> **Work instructions**
Please return the listing exactly as it stands, skipping any pictures.

> **Exercise data**
______

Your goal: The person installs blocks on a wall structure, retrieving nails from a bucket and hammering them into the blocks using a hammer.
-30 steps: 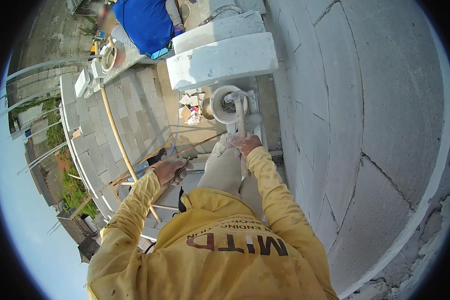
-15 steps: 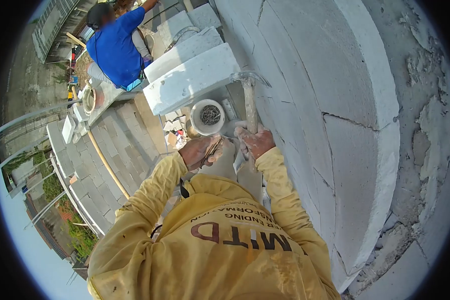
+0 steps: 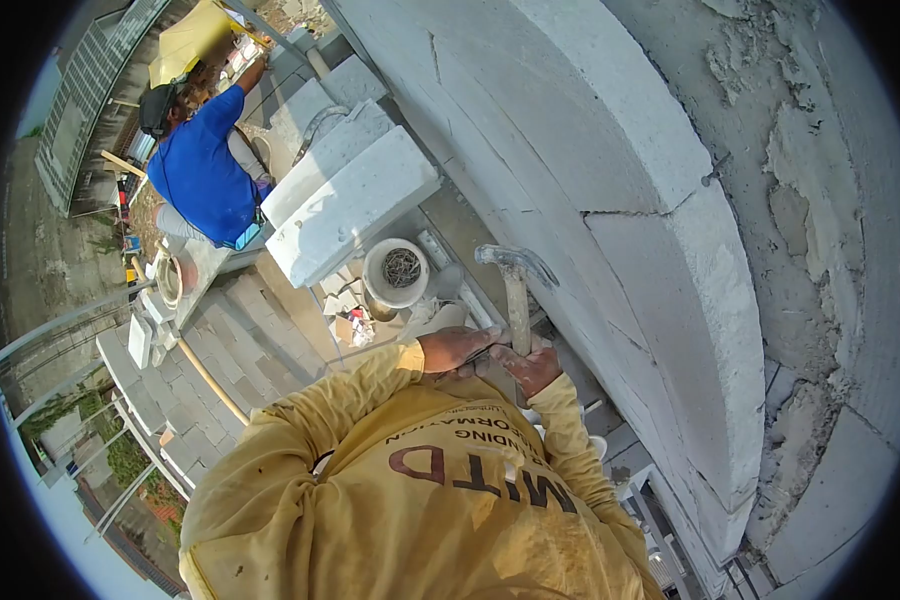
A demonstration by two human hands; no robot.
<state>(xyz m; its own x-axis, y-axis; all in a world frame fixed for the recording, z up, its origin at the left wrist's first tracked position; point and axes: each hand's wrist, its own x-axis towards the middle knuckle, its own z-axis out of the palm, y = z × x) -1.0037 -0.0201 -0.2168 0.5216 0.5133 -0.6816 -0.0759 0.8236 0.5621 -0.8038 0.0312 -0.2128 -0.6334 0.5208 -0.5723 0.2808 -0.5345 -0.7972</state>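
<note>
My right hand (image 3: 532, 367) is closed around the handle of a claw hammer (image 3: 517, 300), whose head points up and away from me. Close beside it, my left hand (image 3: 454, 350) is closed on thin dark nails, and the two hands nearly meet or touch in front of my chest. Beyond my hands stands a round white bucket (image 3: 371, 275) with many nails (image 3: 402, 267) inside. Behind the bucket lie two long pale blocks (image 3: 355, 210), side by side. The block wall (image 3: 610, 270) rises to the right of the hammer.
A co-worker in a blue shirt (image 3: 205, 180) crouches at the upper left. Near that person sits another bucket (image 3: 169, 280). Paper scraps (image 3: 348, 325) lie left of the nail bucket. A wooden pole (image 3: 213, 380) and a lower block wall (image 3: 220, 350) are at the left.
The view has turned toward the wall on the right. My left hand has come across beside my right hand, bringing the nails near the hammer handle. The hammer no longer overlaps the bucket.
</note>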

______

> **Result**
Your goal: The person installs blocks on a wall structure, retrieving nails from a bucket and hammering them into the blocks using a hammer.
-30 steps: 
-15 steps: 
+0 steps: 
A demonstration by two human hands; no robot.
<state>(xyz m; its own x-axis, y-axis; all in a world frame fixed for the recording, z up, its origin at the left wrist's first tracked position; point and axes: each hand's wrist, its own x-axis towards the middle knuckle, its own z-axis out of the palm, y = z × x) -1.0037 -0.0201 -0.2168 0.5216 0.5133 -0.6816 -0.0759 0.8236 0.5621 -0.8038 0.0312 -0.2128 -0.6334 0.5208 -0.5723 0.2808 -0.5345 -0.7972</state>
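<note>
My right hand (image 3: 532, 367) is closed around the handle of a claw hammer (image 3: 517, 300), whose head points up and away from me. Close beside it, my left hand (image 3: 454, 350) is closed on thin dark nails, and the two hands nearly meet or touch in front of my chest. Beyond my hands stands a round white bucket (image 3: 371, 275) with many nails (image 3: 402, 267) inside. Behind the bucket lie two long pale blocks (image 3: 355, 210), side by side. The block wall (image 3: 610, 270) rises to the right of the hammer.
A co-worker in a blue shirt (image 3: 205, 180) crouches at the upper left. Near that person sits another bucket (image 3: 169, 280). Paper scraps (image 3: 348, 325) lie left of the nail bucket. A wooden pole (image 3: 213, 380) and a lower block wall (image 3: 220, 350) are at the left.
The view has turned toward the wall on the right. My left hand has come across beside my right hand, bringing the nails near the hammer handle. The hammer no longer overlaps the bucket.
</note>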

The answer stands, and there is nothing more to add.